● WHAT YOU HAVE TO DO: Needed from the data below: every line from the one with "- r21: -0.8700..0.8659" up to and including the one with "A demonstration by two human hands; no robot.", repeated exactly and with nothing else.
RECORDED DATA START
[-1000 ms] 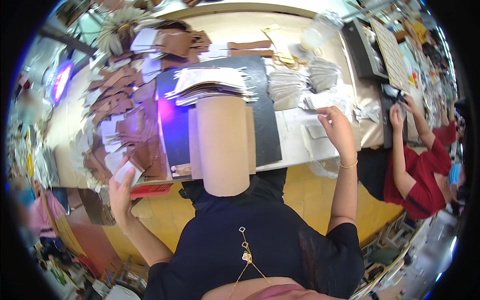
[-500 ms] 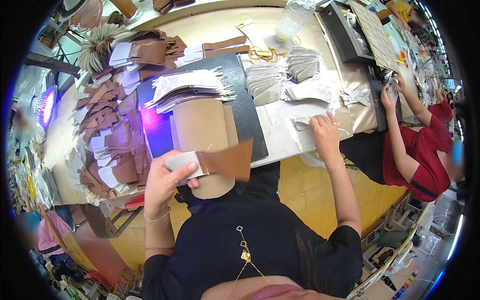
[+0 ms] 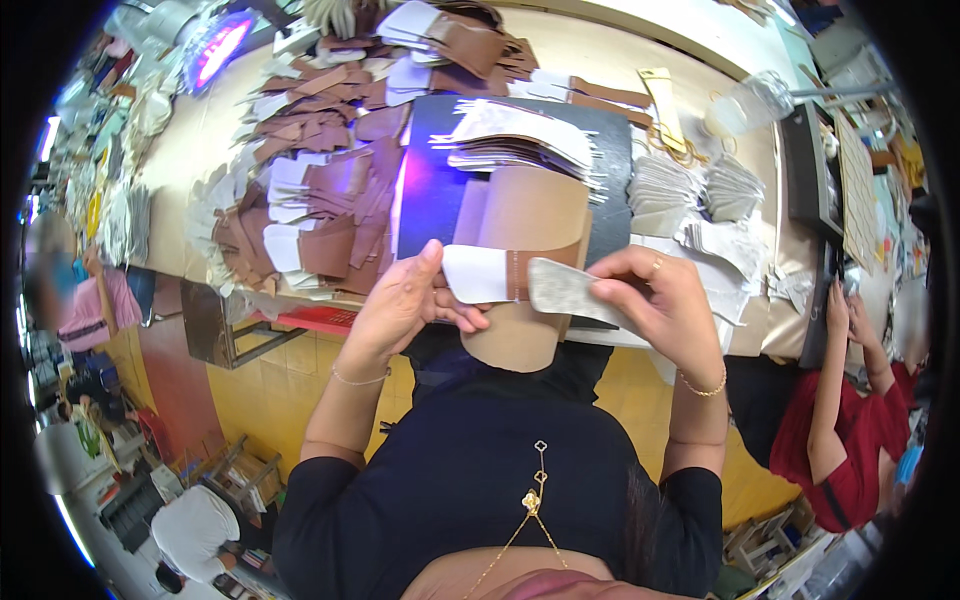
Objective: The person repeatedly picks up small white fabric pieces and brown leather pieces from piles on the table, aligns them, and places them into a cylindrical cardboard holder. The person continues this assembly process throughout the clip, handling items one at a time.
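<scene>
A brown leather strip with a white end (image 3: 475, 274) and a stitch-like line across it lies over a curved tan board (image 3: 533, 210). My left hand (image 3: 400, 300) is at its white end, thumb raised and apart, fingertips just below the strip's lower edge; it does not visibly pinch the strip. My right hand (image 3: 665, 305) pinches a thin greyish-white piece (image 3: 570, 290) between thumb and fingers. That piece is held over the brown part of the strip, hiding its right end; whether the two touch I cannot tell.
Behind the board, white-and-brown pieces (image 3: 525, 135) are stacked on a black mat (image 3: 615, 165). Brown pieces (image 3: 335, 190) pile up at left, greyish-white stacks (image 3: 665, 195) at right. A plastic bottle (image 3: 745, 105) stands far right. A co-worker in red (image 3: 800, 440) works at right.
My right hand came from the table's right side to the board with a greyish-white piece. My left hand loosened from the brown strip, which now lies along the board. The view shifted.
</scene>
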`<state>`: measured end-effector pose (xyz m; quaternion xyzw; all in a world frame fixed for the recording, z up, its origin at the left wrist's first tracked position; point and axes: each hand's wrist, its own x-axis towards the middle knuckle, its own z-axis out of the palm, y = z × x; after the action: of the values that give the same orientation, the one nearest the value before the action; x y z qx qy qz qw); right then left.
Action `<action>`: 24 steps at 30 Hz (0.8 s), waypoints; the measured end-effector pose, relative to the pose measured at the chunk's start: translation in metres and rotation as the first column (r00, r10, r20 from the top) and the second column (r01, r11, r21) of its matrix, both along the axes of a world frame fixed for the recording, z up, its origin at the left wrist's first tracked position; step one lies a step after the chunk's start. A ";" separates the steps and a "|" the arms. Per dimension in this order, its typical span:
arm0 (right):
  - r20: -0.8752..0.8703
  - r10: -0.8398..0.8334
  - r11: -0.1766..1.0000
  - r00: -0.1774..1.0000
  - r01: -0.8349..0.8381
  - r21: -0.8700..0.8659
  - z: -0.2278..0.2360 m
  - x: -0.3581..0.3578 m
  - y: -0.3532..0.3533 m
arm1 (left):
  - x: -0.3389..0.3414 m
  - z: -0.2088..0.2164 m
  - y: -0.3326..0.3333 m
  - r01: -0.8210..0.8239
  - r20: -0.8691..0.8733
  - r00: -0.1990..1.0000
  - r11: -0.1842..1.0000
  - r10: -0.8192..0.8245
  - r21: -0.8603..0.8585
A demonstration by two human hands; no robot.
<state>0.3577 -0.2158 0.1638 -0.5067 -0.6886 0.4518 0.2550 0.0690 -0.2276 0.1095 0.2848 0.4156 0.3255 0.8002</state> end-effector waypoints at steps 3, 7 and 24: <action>0.002 0.048 0.999 0.999 -0.048 -0.011 0.005 -0.038 0.019 | 0.001 0.000 -0.002 -0.007 0.014 1.000 1.000 0.007 0.012; 0.077 0.119 0.992 0.990 -0.116 -0.051 0.007 -0.061 0.033 | 0.003 -0.002 -0.002 -0.007 0.035 0.999 0.999 0.006 0.036; 0.197 0.175 0.982 0.965 -0.155 -0.112 0.003 -0.068 0.040 | 0.000 -0.002 0.002 -0.047 0.119 0.991 0.998 0.052 -0.044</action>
<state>0.2892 -0.1757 0.1665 -0.5031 -0.7288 0.4489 0.1192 0.0694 -0.2259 0.1073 0.2375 0.3801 0.3530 0.8213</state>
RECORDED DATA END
● ANSWER SECTION:
  - r21: -0.8700..0.8659
  - z: -0.2278..0.2360 m
  - x: -0.3581..0.3578 m
  - y: -0.3532..0.3533 m
arm1 (left):
  - x: -0.3389..0.3414 m
  - z: -0.2088..0.2164 m
  - y: -0.3326..0.3333 m
  - r01: -0.8210..0.8239
  - r20: -0.8691..0.8733
  - r00: -0.1990..1.0000
  - r11: -0.1842..1.0000
  - r10: -0.8192..0.8245
  - r21: -0.8603..0.8585
A demonstration by two human hands; no robot.

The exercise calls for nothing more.